In the wake of the June U.S. Supreme Court decision that upheld the major provisions of the Patient Protection and Affordable Care Act, healthcare providers across the country continue to face some troubling yet indisputable facts when it comes to managing their cash flow and patient A/R: more healthcare utilization on the part of a growing population of baby boomers and their increasing medical needs; a massive number of uninsured or underinsured individuals; larger co-pays and higher deductibles passed on from employers to employees and Medicare-eligible seniors; and the resulting boom in self-pay populations. Even more discomfiting, perhaps, is the knowledge that the ACA does little–if anything at all–to relieve the burden of existing medical bad debt for providers.

While many hospitals and physician groups handle the collection of patient receivables–at all stages of the revenue cycle–in house, many healthcare organizations leverage partnerships with external service providers–billing companies, third-party debt collection agencies, specialized medical debt buyers–to assist with the recovery of delinquent patient accounts, especially as those receivables age longer and longer past the initial point of service.

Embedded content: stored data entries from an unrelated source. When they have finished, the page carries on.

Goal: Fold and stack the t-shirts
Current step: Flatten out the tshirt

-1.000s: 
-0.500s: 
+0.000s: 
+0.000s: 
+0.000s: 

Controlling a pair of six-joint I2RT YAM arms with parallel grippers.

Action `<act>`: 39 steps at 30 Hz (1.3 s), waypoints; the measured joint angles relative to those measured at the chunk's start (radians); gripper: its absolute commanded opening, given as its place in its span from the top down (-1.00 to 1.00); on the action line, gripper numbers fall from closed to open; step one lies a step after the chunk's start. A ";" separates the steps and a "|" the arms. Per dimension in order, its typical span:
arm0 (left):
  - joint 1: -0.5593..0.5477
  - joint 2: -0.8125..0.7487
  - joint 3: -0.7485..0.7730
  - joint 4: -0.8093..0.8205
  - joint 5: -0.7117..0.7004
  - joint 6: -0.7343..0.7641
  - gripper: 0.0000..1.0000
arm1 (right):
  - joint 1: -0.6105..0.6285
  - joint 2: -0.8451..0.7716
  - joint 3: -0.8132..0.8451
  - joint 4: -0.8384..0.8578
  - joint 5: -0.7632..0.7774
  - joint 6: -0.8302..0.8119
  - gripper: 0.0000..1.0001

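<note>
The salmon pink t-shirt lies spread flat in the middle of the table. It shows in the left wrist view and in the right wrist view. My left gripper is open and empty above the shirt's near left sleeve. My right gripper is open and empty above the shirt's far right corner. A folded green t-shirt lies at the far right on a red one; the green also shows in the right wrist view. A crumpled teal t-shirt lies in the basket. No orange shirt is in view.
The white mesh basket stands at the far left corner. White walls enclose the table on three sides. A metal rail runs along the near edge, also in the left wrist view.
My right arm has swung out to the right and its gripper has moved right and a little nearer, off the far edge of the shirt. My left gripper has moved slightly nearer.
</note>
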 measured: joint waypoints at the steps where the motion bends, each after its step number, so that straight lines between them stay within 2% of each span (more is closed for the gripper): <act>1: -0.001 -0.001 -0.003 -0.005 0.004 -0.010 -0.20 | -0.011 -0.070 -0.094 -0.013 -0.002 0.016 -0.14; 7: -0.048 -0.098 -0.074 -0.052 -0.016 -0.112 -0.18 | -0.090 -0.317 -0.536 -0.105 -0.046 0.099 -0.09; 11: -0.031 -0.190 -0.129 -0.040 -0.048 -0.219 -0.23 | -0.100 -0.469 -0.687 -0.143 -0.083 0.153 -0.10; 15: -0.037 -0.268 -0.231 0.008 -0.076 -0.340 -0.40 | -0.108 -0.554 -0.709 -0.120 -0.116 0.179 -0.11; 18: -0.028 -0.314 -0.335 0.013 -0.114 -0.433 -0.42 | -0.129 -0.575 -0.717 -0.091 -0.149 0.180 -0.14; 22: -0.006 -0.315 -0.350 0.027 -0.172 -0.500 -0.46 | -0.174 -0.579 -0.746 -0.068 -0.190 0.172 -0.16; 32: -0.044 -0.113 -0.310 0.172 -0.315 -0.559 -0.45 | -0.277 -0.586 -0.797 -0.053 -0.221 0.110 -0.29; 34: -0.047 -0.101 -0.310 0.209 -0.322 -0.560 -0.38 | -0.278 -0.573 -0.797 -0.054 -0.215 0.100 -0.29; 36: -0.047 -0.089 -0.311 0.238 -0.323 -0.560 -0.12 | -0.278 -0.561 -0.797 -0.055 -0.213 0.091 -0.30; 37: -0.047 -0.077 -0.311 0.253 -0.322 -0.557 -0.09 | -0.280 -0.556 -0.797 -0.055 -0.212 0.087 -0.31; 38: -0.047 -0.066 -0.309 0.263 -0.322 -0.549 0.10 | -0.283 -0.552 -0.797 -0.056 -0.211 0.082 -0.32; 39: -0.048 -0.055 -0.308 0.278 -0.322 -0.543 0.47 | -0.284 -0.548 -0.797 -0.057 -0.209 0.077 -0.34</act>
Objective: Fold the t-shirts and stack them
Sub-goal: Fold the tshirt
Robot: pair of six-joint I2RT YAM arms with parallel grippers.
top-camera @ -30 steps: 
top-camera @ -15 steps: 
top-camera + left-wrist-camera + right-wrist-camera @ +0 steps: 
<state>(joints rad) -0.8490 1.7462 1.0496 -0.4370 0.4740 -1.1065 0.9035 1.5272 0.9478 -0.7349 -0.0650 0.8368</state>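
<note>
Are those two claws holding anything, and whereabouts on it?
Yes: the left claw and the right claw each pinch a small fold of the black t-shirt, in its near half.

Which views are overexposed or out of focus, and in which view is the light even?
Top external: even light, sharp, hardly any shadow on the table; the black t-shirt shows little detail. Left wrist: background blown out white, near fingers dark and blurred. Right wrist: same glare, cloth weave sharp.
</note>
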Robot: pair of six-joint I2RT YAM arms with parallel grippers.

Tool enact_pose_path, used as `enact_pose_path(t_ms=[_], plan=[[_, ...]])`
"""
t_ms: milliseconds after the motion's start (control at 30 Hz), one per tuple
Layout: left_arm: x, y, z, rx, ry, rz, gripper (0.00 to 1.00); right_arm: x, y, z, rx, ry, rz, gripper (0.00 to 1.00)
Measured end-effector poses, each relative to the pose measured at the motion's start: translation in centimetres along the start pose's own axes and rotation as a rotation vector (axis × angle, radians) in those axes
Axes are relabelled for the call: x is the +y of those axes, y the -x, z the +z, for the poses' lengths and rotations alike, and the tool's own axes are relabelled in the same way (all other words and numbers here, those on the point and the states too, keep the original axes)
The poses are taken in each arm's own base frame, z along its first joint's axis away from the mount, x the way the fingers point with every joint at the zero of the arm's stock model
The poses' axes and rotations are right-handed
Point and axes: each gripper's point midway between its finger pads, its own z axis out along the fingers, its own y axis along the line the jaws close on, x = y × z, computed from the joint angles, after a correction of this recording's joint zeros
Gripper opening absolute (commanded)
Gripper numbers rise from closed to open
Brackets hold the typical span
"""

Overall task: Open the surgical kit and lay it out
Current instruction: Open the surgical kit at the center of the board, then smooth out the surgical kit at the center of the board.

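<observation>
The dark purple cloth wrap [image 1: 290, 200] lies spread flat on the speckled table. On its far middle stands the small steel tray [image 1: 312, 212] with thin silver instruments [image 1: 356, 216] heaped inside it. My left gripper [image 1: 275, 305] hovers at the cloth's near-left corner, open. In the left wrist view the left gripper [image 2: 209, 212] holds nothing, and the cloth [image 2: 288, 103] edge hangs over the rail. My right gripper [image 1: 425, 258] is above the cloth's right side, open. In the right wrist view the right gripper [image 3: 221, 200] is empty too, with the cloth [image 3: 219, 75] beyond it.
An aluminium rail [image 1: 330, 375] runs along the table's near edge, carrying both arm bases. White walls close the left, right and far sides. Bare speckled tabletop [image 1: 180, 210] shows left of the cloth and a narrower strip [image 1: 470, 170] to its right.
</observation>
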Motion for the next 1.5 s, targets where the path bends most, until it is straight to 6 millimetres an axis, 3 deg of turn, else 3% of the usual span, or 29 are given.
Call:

A key part of choosing the best outsourcing partner involves asking the right vetting questions of potential candidates. Hospital CFOs, boards of directors, vendor managers, and Directors of Patient Financial Services need information about revenue cycle management companies’ liquidation performance, data security policies, employee compliance training, etc., as well as assurances that these outsourced business services partners will treat the hospital or clinic’s patients with the utmost respect. These are important questions to be sure, but a recent news story about West Virginia Attorney General Darrell McGraw points to another vital litmus test that healthcare finance professionals should apply when selecting a partner to help manage past-due patient accounts: individual state licensing. And it is perhaps a story that flew under the radar for many hospital business offices because it did not directly involve a healthcare debt collection agency.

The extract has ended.